## WHAT TO WORK ON
All lines in the data bearing the string "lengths" should be identified and copied.

(DATA SUPPLIED)

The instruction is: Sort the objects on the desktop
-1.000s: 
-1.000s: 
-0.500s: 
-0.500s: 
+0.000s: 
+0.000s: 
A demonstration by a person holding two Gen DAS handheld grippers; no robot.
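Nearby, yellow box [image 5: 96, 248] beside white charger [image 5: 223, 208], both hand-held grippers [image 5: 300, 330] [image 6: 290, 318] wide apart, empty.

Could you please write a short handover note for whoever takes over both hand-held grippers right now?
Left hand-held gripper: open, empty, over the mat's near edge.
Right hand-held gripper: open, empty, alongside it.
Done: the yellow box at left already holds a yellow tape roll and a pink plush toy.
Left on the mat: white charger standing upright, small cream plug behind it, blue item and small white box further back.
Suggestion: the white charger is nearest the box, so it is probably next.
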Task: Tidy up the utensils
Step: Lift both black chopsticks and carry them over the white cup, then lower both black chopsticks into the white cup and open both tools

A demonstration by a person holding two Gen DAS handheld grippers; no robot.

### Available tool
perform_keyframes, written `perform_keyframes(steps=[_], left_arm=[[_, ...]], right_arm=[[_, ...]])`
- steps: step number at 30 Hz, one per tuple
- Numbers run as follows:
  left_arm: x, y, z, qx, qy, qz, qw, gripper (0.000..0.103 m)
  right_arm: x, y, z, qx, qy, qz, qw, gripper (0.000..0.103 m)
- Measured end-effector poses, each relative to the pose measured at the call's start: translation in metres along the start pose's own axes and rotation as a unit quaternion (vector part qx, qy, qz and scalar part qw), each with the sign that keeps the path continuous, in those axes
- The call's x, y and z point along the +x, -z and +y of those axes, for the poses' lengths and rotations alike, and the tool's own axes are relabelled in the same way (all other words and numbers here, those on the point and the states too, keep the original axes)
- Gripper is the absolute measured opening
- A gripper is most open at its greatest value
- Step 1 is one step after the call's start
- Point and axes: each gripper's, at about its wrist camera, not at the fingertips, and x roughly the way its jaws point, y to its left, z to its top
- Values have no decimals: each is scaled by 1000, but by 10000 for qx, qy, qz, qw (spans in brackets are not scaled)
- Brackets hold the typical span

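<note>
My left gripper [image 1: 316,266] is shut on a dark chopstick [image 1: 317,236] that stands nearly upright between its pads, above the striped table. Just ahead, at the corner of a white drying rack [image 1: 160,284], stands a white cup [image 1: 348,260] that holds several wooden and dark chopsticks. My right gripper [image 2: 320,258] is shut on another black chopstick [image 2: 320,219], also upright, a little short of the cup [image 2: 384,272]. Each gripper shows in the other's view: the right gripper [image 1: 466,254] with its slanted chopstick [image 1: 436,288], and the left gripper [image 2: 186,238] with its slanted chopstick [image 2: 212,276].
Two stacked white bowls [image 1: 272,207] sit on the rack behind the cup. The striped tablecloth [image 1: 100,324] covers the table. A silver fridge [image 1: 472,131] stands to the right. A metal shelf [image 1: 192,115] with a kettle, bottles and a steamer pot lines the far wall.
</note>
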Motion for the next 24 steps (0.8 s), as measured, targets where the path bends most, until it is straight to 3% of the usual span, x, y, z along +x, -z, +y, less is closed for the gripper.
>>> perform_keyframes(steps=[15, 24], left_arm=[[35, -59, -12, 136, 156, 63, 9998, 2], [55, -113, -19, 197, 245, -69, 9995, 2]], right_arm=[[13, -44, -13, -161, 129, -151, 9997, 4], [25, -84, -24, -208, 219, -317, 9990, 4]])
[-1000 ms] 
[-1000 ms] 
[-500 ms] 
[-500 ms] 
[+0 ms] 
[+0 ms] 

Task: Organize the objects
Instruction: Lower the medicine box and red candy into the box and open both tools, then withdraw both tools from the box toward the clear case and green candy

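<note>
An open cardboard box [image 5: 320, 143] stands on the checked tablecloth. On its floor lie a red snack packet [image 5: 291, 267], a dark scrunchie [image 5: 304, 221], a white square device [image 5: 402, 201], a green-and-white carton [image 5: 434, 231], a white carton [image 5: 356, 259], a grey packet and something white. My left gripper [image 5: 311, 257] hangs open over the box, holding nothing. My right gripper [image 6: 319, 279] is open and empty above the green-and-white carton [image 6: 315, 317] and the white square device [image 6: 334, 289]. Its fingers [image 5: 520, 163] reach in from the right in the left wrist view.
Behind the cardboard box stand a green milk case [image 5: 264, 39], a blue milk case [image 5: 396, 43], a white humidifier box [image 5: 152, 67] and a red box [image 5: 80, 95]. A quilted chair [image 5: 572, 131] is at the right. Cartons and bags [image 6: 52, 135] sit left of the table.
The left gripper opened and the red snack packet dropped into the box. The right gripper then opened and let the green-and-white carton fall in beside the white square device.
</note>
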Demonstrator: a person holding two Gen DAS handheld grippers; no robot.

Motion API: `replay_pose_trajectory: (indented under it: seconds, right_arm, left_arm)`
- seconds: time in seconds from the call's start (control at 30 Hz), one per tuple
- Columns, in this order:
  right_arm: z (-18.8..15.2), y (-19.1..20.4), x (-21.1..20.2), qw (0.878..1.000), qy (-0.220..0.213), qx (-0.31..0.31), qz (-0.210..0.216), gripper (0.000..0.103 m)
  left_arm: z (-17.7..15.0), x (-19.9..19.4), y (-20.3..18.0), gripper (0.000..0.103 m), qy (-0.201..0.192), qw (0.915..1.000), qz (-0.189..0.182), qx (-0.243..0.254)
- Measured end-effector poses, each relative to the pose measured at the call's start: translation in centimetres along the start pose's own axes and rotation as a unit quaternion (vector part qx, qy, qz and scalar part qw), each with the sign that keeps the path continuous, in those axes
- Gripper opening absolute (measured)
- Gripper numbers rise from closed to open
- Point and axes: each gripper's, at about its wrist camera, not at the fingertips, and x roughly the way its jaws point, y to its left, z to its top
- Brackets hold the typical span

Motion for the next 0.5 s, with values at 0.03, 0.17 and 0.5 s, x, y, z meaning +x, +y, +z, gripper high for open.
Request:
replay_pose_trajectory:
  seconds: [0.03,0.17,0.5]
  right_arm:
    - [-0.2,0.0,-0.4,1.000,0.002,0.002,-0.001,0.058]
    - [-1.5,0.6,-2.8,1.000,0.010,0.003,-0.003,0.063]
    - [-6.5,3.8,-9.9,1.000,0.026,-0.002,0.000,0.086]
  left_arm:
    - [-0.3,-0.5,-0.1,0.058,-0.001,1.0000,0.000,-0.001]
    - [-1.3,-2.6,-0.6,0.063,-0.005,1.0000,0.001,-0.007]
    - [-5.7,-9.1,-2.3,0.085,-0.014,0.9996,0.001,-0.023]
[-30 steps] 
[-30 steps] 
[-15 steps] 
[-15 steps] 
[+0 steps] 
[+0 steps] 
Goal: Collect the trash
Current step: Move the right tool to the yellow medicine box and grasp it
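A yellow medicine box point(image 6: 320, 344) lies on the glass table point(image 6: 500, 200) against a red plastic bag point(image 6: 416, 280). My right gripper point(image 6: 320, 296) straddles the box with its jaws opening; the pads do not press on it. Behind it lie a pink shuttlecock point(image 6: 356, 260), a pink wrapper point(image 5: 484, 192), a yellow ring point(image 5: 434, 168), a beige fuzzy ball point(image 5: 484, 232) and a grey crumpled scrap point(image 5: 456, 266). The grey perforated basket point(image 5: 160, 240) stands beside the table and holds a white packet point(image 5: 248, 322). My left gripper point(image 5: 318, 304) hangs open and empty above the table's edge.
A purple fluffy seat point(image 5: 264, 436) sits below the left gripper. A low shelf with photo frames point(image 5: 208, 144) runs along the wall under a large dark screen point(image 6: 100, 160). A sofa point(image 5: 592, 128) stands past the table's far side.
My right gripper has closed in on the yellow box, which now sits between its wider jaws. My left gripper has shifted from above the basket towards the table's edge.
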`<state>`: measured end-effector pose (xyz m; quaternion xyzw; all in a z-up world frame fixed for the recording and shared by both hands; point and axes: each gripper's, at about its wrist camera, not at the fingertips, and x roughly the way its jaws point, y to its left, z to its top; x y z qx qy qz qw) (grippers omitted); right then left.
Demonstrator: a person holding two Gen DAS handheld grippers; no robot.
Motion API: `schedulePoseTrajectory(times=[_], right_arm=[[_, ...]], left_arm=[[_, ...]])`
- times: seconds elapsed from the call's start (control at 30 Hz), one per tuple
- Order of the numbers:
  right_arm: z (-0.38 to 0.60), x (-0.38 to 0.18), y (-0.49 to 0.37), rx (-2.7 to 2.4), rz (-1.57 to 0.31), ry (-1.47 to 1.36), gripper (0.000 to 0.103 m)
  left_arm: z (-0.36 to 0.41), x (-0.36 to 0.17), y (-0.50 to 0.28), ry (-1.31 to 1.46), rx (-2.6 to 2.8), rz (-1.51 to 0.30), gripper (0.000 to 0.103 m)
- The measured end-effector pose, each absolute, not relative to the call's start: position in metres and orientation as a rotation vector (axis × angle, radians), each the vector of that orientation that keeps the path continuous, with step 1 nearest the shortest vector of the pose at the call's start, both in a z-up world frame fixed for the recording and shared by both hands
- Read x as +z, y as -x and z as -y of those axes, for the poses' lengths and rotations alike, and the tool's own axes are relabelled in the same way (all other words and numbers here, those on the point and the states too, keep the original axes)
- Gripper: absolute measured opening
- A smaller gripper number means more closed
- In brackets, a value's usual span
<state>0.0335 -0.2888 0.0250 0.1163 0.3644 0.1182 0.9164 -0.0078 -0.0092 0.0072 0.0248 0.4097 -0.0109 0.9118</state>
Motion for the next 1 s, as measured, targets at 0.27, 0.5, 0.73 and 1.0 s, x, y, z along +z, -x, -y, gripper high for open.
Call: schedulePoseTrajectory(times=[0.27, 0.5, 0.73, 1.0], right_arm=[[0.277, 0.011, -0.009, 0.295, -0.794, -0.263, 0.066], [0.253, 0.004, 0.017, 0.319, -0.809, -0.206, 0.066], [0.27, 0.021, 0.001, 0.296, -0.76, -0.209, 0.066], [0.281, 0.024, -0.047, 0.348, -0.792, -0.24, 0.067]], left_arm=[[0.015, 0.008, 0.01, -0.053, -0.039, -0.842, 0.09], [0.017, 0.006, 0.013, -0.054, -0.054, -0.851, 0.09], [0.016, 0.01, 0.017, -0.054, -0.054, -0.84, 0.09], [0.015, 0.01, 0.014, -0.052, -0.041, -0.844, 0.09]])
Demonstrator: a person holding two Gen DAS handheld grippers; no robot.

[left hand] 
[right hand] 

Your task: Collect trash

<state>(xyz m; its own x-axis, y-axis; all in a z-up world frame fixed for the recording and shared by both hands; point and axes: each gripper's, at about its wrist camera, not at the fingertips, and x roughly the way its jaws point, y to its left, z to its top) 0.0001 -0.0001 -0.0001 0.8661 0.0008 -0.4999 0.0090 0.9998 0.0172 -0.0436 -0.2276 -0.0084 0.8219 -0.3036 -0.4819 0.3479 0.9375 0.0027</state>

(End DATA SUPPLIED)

## PROBLEM SOLUTION
- The call's x, y and z point along the +x, -z and +y of those axes, for the poses' lengths and rotations alike, and the tool's own axes are relabelled in the same way (all other words and numbers here, those on the point and the states too, keep the original axes)
- Read x as +z, y as -x and z as -y of those axes, for the poses' lengths and rotations alike, and the tool's own axes are relabelled in the same way (all other words and numbers here, those on the point and the states too, keep the original axes)

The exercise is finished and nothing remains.